Problem description: Say how many lines in the material below include "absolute". The answer is the number alone.

Stored data:
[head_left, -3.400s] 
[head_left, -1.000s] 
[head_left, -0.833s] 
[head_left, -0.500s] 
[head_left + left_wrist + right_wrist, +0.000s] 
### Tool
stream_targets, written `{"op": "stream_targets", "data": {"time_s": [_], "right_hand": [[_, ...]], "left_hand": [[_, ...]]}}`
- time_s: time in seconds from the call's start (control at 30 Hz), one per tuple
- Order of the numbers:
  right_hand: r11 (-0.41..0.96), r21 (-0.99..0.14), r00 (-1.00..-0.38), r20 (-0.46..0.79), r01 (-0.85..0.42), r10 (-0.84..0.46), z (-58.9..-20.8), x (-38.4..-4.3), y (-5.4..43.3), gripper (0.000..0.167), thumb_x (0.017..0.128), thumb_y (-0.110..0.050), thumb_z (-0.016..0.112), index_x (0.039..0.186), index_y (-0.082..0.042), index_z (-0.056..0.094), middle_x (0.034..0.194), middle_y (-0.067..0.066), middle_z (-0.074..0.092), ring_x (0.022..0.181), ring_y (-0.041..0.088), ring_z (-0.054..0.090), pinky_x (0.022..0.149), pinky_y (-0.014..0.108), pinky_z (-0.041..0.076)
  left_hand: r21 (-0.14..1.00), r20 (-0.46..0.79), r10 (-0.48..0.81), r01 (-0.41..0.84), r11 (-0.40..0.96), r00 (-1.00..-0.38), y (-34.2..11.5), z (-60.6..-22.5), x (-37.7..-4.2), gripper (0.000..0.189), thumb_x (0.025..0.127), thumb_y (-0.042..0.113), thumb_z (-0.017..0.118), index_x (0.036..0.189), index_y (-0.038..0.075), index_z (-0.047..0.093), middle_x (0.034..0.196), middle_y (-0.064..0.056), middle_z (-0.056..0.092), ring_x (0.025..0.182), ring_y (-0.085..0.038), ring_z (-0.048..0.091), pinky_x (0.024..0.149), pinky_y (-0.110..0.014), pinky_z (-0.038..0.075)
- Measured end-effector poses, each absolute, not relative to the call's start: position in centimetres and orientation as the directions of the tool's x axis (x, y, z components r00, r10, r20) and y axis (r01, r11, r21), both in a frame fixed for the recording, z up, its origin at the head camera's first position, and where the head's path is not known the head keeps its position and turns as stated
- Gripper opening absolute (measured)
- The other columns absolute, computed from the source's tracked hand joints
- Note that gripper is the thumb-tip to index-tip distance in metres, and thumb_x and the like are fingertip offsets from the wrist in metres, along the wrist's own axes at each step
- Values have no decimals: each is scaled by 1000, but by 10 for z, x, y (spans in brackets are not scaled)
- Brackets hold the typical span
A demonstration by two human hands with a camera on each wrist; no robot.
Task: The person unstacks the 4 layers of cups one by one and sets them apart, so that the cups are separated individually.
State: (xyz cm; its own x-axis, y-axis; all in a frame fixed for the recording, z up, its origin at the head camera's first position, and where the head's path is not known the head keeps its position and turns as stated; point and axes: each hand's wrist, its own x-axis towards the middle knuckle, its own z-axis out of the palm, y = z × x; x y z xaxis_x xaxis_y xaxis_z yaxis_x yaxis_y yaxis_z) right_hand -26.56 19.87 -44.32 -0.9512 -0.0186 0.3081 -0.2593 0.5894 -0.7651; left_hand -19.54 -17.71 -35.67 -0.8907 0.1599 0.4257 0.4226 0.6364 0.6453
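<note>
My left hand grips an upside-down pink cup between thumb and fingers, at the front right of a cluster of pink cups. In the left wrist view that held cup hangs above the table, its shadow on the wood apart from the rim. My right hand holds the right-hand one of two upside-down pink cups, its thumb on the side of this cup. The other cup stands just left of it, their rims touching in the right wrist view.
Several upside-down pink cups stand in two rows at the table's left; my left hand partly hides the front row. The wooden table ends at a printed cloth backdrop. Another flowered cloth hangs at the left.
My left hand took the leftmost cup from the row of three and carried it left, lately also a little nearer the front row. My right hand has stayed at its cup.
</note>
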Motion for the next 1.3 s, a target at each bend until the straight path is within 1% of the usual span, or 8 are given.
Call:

Output of the task: 3